§ Information supplied
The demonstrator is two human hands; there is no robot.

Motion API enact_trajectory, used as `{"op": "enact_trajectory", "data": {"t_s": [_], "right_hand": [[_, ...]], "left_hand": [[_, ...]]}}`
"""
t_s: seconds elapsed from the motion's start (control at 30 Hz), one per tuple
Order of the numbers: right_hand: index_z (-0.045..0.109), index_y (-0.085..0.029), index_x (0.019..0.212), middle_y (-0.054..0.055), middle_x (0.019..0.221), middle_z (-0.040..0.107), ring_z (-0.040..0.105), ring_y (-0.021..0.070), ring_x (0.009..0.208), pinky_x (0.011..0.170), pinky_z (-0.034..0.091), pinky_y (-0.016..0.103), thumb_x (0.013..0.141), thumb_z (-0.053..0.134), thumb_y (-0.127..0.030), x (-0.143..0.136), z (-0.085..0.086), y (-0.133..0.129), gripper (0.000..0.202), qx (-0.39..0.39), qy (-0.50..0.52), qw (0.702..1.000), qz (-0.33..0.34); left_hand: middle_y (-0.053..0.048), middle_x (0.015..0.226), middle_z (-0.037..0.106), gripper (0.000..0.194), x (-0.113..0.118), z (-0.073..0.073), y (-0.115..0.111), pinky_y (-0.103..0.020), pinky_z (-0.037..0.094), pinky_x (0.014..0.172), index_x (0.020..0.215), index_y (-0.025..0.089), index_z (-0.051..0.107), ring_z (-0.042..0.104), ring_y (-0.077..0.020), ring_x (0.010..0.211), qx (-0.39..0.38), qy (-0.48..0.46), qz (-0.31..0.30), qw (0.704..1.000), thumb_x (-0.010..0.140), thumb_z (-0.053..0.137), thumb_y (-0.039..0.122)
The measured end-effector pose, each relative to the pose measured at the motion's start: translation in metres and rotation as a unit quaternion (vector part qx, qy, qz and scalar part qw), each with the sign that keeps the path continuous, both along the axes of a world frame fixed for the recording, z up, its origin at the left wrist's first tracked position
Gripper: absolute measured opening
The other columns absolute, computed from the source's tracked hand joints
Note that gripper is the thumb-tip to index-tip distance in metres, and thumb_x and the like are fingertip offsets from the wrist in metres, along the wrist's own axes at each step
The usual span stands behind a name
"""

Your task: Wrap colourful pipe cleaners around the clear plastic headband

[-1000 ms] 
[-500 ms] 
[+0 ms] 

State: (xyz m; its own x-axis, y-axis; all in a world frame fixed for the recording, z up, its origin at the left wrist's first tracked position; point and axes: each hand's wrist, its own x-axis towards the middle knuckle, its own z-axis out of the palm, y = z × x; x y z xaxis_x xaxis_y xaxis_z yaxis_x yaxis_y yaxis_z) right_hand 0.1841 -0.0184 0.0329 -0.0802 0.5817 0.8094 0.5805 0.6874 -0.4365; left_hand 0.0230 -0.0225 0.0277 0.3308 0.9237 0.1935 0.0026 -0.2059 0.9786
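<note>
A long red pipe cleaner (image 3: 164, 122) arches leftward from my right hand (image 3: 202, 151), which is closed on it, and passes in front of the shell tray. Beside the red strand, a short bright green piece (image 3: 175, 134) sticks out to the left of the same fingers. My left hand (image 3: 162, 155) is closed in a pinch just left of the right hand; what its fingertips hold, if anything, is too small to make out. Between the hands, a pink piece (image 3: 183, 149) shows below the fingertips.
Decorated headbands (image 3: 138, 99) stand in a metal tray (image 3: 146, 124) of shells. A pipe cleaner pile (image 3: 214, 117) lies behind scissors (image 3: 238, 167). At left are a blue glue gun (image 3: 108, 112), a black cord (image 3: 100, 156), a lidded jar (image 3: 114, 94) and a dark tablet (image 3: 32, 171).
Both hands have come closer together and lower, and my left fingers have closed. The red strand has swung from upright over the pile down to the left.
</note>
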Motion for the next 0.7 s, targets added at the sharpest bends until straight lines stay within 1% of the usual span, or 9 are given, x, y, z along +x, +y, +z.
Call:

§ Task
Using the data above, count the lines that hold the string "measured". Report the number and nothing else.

§ Solution
2